Work to be completed: Copy exactly the lines of the material below that fall between the line with "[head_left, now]" and the line with "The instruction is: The", both of those lines included; pictures stay out.

Given information:
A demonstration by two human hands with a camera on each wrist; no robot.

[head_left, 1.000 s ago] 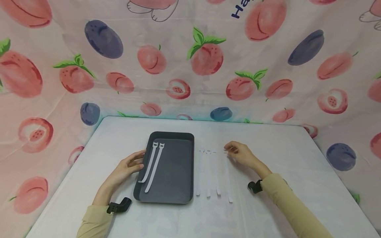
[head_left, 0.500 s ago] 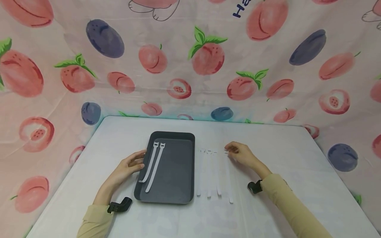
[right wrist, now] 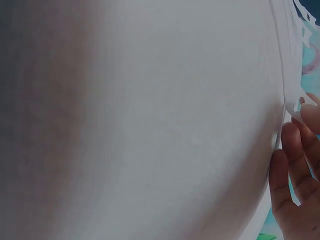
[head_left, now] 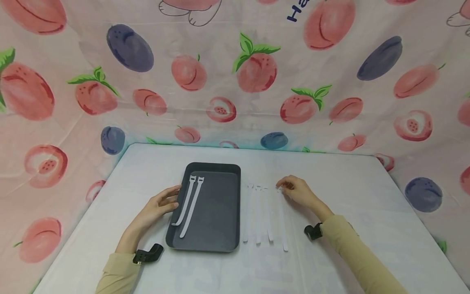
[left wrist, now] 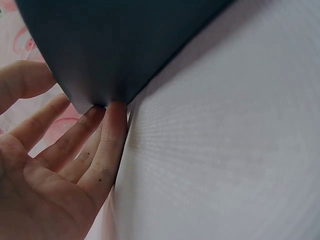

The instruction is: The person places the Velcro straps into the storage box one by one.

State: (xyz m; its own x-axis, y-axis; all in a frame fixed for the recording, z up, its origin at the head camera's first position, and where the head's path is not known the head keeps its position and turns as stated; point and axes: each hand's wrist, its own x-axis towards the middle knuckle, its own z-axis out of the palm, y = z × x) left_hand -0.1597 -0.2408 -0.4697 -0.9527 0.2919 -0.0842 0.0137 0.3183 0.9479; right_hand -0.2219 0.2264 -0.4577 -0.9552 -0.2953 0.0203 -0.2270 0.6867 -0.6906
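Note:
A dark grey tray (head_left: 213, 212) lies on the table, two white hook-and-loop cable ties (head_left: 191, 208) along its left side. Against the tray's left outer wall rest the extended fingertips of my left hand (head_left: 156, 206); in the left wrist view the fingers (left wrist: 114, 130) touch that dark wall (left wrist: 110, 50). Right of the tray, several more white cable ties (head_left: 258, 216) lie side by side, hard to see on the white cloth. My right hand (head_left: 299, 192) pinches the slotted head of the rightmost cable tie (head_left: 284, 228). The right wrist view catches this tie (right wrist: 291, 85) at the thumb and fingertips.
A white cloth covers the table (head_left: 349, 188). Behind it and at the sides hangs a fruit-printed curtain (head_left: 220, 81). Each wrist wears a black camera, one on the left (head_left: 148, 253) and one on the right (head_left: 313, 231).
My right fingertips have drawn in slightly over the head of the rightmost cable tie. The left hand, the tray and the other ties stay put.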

Result below:
[head_left, now] 
[left wrist, now] 

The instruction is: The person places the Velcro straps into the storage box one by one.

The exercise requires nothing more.